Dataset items
Content starts

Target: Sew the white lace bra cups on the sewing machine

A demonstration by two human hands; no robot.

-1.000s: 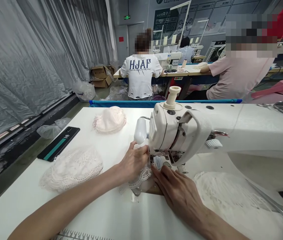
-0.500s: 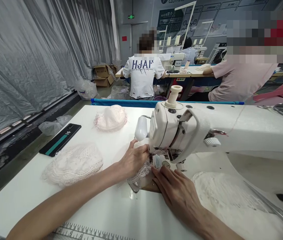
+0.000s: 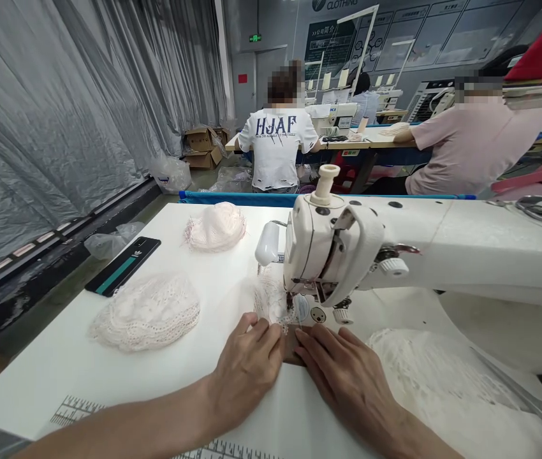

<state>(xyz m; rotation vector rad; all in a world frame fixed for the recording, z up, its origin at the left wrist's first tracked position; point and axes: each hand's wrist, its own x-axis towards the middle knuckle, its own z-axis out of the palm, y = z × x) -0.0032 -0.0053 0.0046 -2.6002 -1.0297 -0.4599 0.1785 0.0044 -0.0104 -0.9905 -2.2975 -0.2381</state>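
Lace fabric (image 3: pixel 270 296) at frame centre, under sewing machine (image 3: pixel 331 248), touched by left hand (image 3: pixel 249 357), near right hand (image 3: pixel 347 363); hands apart, grip unclear.

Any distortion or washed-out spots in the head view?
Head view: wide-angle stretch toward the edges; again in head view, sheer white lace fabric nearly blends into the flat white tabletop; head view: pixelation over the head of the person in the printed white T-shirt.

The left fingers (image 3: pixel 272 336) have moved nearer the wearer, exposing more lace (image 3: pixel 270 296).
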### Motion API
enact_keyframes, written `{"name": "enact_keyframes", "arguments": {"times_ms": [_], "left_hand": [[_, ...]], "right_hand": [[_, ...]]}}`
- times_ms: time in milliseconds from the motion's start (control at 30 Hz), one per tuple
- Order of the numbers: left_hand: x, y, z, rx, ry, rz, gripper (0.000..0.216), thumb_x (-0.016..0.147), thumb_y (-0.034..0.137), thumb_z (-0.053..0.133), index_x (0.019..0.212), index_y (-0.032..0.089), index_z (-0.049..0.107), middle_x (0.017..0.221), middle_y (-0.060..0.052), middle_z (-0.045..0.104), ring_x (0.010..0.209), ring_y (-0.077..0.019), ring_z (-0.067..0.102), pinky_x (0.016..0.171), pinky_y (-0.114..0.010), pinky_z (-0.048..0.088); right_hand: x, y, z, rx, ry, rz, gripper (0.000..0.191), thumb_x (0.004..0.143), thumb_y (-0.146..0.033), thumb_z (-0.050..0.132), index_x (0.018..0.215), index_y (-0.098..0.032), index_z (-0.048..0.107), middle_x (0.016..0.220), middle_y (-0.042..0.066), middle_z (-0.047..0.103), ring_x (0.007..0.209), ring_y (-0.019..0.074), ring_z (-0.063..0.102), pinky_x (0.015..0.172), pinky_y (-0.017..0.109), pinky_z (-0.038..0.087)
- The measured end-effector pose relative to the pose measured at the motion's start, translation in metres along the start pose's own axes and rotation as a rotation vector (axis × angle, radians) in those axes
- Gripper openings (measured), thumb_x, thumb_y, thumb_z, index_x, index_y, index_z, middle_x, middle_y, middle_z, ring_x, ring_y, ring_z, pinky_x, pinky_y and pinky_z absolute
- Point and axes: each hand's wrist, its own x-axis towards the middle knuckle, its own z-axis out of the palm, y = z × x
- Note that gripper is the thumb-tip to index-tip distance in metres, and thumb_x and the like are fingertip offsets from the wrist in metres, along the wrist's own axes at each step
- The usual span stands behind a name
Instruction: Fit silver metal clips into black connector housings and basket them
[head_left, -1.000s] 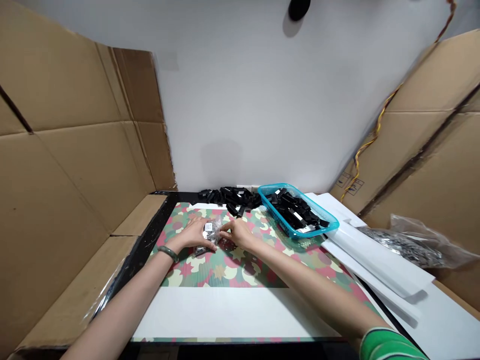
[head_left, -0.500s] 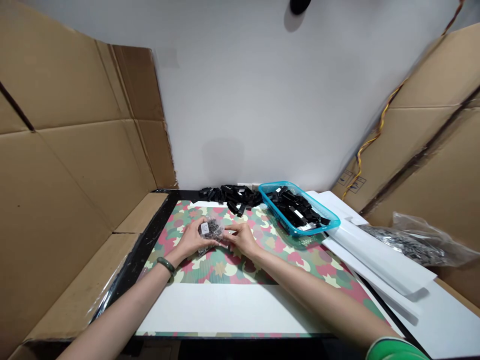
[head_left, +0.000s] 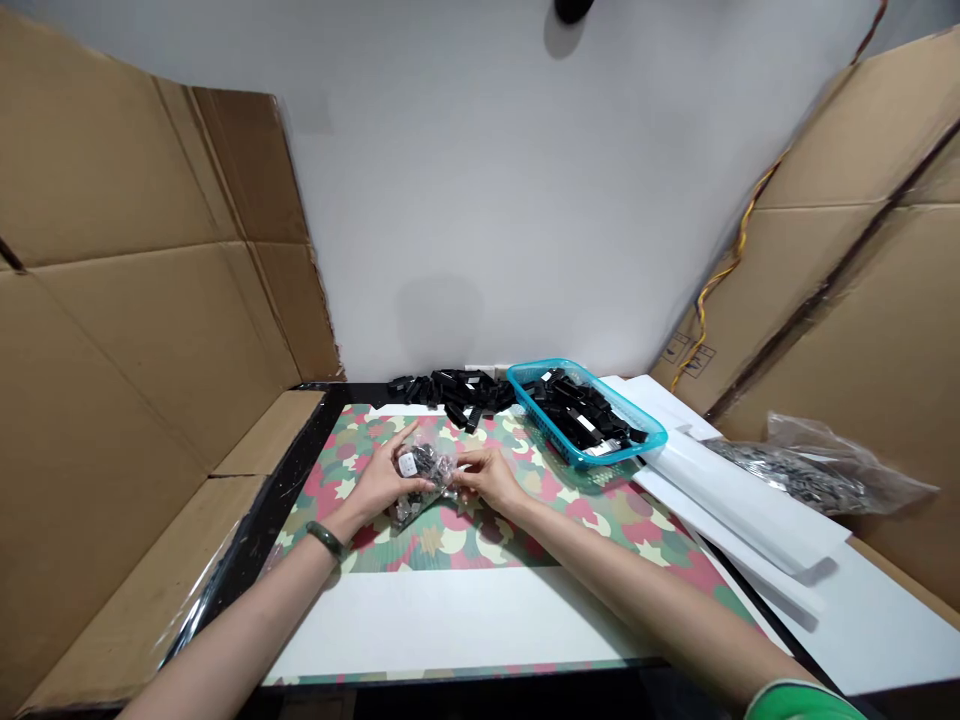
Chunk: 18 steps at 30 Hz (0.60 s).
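Both of my hands hold one small clear plastic bag (head_left: 421, 480) of dark little parts with a white label, just above the camouflage-patterned mat (head_left: 570, 510). My left hand (head_left: 382, 478) grips the bag's left side, fingers wrapped round it; a green bracelet sits on that wrist. My right hand (head_left: 487, 476) pinches the bag's right end. The bag's lower part droops toward the mat.
A turquoise basket (head_left: 646, 436) of black parts stands at the back right, a loose pile of black parts (head_left: 450, 388) beside it at the back. White sheets (head_left: 742, 500) and a larger clear bag (head_left: 817, 478) lie to the right. Cardboard walls stand on both sides.
Both hands have drawn the bag a little toward me and lifted it off the mat. The camera view has shifted slightly.
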Motion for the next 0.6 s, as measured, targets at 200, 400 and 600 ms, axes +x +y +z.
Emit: {"name": "enact_keyframes", "arguments": {"times_ms": [200, 400, 600], "left_hand": [[-0.001, 0.003, -0.001, 0.162, -0.144, 0.072, 0.074, 0.062, 0.037, 0.083, 0.13, 0.023, 0.058, 0.137, -0.012, 0.059, 0.126, -0.0337, 0.054, 0.106, -0.047, 0.042], [-0.011, 0.004, 0.013, 0.145, -0.039, 0.074, 0.061, 0.083, 0.039, 0.063, 0.14, 0.025, 0.045, 0.141, -0.01, 0.055, 0.126, -0.0282, 0.053, 0.103, -0.04, 0.043], [-0.011, 0.008, 0.017, 0.243, -0.015, 0.109, 0.062, 0.087, 0.042, 0.058, 0.145, 0.025, 0.042, 0.147, -0.01, 0.05, 0.134, -0.0304, 0.048, 0.109, -0.042, 0.038]], "right_hand": [[-0.007, 0.004, -0.005, -0.006, -0.065, 0.017, 0.024, 0.061, -0.034, 0.078, 0.073, -0.014, 0.074, 0.057, 0.002, 0.065, 0.045, 0.0126, 0.058, 0.041, 0.021, 0.042], [-0.003, 0.012, 0.003, -0.026, -0.014, -0.005, 0.023, 0.06, -0.031, 0.078, 0.075, -0.013, 0.072, 0.057, 0.001, 0.065, 0.046, 0.0128, 0.058, 0.039, 0.02, 0.04], [0.013, 0.006, -0.005, -0.052, -0.125, 0.041, 0.02, 0.056, -0.026, 0.079, 0.066, -0.014, 0.065, 0.05, -0.002, 0.06, 0.041, 0.0092, 0.052, 0.037, 0.018, 0.037]]}}
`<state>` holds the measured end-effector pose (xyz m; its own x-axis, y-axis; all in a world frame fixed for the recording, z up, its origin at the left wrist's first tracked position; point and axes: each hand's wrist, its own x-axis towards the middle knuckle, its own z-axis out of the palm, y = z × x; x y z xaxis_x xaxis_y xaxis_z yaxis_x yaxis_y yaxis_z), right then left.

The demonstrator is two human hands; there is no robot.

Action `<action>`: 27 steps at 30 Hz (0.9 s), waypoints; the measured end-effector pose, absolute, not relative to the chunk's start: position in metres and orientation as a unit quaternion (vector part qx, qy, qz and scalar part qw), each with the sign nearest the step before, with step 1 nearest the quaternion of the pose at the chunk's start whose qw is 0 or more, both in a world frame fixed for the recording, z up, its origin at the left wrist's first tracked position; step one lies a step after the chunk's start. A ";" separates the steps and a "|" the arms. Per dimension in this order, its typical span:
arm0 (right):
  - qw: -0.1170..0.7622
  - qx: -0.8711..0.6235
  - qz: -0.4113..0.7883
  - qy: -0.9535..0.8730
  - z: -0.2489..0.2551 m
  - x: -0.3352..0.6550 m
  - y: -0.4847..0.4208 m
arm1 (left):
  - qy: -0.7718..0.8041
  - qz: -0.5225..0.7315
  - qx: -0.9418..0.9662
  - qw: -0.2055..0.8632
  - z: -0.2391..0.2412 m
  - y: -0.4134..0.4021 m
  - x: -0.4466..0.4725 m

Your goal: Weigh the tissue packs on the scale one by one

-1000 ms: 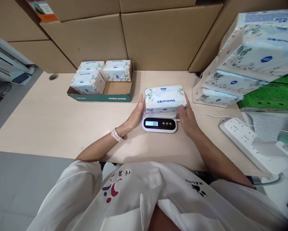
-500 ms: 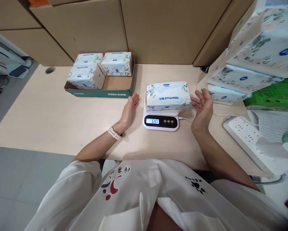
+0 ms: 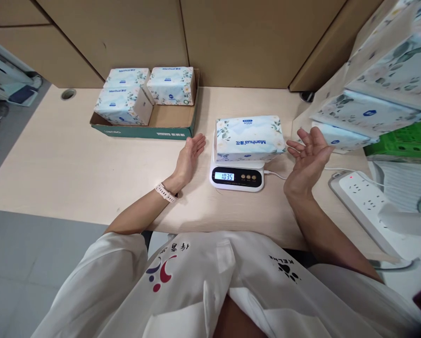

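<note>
A tissue pack (image 3: 249,139) with a floral print lies on the white digital scale (image 3: 237,188), whose lit display (image 3: 224,176) reads 103.5. My left hand (image 3: 189,159) rests on its edge on the table, left of the scale, fingers extended and holding nothing. To the right of the pack my right hand (image 3: 307,162) is raised, palm turned up and fingers spread, apart from the pack. Beyond my left hand stands a shallow green cardboard tray (image 3: 140,132) with three tissue packs (image 3: 171,85) in it; one part of its floor is bare.
Stacked tissue packs (image 3: 372,112) rise at the right, beside green packaging (image 3: 403,141). A white power strip (image 3: 368,197) lies at the right edge, with a cable (image 3: 275,174) running from the scale. Cardboard boxes (image 3: 238,42) line the back. A cable hole (image 3: 68,94) sits far left.
My right hand has moved right, away from the tissue pack, and its fingers have opened wider. The scale reading has gone from 69.7 to 103.5. My left hand has barely moved.
</note>
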<state>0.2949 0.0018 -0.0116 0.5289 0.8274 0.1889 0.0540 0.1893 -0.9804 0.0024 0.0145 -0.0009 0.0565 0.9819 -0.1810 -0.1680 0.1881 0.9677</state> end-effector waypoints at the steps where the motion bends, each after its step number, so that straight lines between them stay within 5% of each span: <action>1: 0.669 -0.562 0.293 -0.389 -0.011 0.295 0.002 | 0.489 0.483 0.416 0.596 -0.001 0.014 0.002; 27: 0.676 -0.539 0.302 -0.402 -0.013 0.292 -0.003 | 0.471 0.488 0.442 0.587 -0.014 0.018 -0.002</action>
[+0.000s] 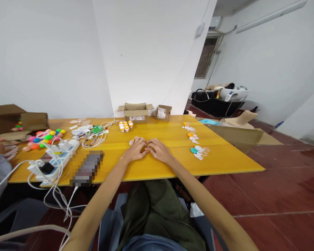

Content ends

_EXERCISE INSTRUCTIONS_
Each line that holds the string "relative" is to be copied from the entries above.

_ANSWER AREA_
- The measured end-effector pose relative to the pose measured at the motion's start, translation in metres along the start pose's own axes and rotation as a rotation vector (axis × angle, radians) in those axes
Action `<action>`: 27 steps at 30 Hz (0.9 s), waypoints; the measured end-effector pose, absolute, not relative to the chunk's start: position in metres and orientation as a unit quaternion (vector part qx, qy, qz and scalar part qw), each with the sign nearest the step before, with step 1 nearest the quaternion of the pose at the chunk's start whose qw is 0 or more, both in a world frame fixed for the recording, z up, its origin at the left wrist's first tracked position; step one lies a step after the chunk's start. A ";" separates the steps and a "|" the arms. Per dimension in this order, its typical span:

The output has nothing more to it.